Online participants rated the hazards from our coding scheme (e.g., moving in together, smoking) on 22 characteristics (e.g., observability, reducibility). The online raters did not read the free texts; instead, each rater rated three to five randomly drawn hazards on all characteristics. To measure the reliability of the average ratings, we computed average ICCs for each characteristic for an average of 17 aggregated ratings, which was the lowest number of ratings any individual hazard had received (median = 37). Average ICCs ranged from 0.73 (whether risks were known to science) to 0.97 (whether risks were related to social position). These ICCs are lower bounds, as most risks were rated by more than 17 raters (see Supplement S8.1 for all ICCs). Because it is not possible to meaningfully answer questions such as “Are health risks known to science?” the online sample did not rate broad and vague risk domains such as health and traffic; instead, we averaged the ratings of the constituent hazards to arrive at values for the risk domains. To construct a familiar map of the risk domains and hazards for our readers, we extracted the factors Dread and Unknown according to a confirmatory specification based on 16 characteristics from Slovic47. We could approximately replicate the coordinate system positions of risks in Slovic47, fulfilling our limited aim, but—probably because we had added nonmortality, social risks—fit indices fell short (see Supplement S8.2). Owing to a programming error, the hazards “gambling,” “travel,” and “surgery” were not rated by the online sample and are therefore not shown in Fig. 2.
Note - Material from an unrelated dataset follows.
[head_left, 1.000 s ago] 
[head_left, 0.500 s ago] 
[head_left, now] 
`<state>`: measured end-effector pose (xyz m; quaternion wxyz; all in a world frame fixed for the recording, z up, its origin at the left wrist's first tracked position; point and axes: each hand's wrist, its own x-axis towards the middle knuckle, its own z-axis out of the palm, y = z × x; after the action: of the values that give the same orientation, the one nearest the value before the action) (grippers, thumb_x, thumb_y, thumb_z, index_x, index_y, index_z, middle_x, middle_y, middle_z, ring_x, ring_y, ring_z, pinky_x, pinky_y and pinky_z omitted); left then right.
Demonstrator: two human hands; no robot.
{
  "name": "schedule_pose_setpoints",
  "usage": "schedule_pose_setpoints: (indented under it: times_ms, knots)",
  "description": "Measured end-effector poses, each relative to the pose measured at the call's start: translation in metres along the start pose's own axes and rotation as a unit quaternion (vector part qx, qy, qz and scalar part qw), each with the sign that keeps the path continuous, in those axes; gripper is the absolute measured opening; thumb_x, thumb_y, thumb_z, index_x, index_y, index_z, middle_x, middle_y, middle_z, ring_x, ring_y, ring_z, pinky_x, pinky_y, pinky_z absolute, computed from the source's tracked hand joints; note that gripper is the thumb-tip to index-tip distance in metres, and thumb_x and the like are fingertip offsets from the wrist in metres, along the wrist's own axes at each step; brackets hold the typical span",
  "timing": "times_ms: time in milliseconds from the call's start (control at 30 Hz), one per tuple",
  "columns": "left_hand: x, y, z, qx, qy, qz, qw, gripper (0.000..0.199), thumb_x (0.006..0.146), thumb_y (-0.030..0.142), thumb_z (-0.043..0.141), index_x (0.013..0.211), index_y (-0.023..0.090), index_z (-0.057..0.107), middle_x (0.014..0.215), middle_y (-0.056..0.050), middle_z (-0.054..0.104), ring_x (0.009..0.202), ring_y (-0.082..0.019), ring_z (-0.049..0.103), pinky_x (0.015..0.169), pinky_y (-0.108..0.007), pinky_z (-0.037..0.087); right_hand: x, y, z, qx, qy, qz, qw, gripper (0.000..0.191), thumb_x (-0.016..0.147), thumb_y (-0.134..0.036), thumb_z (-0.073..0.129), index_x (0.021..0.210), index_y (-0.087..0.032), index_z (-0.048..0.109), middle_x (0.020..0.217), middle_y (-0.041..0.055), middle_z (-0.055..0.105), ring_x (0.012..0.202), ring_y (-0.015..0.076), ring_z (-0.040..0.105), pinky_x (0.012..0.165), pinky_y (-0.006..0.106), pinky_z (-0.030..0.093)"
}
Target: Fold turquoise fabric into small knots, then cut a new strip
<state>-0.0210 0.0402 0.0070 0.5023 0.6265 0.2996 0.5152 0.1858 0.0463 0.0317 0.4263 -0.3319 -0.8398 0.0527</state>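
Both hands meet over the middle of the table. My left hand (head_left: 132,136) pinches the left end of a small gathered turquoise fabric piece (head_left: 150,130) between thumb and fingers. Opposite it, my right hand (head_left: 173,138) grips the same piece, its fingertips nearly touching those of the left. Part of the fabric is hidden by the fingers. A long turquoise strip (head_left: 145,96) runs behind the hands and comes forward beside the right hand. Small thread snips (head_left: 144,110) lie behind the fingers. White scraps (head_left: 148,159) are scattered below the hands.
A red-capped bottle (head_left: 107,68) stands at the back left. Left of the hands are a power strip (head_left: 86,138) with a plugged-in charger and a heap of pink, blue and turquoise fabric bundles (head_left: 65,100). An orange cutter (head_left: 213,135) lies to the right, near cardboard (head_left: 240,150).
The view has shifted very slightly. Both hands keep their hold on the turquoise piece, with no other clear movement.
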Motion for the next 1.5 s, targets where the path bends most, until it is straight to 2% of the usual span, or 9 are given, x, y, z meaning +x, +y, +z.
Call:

Coder-estimated risk preferences

Coders had indicated whether the text contained direct hints to the authors’ gender, age, or place of residence, such as, “My husband lost at bingo in our retirement home in Munich.” Because such hints might serve as cues to the stated risk preference, given age and gender differences in risk preferences, but would be unrelated to risk conceptions per se, we restricted the main analysis to the majority (97%, n = 2,310) of texts which contained no direct hints. Even indirect hints, such as considering “getting into the bathtub” a risk, seemed to play little role: accuracy was not attenuated when we adjusted for respondent age and gender (see Supplement S9.1).

Coders could tell when they had usable information. Accuracy was r = 0.06 when coders said they were guessing, but r = 0.45 when they had maximal confidence (see Supplement S9.5). Coders did not learn to judge more accurately with practice; we had expected this since they received no feedback.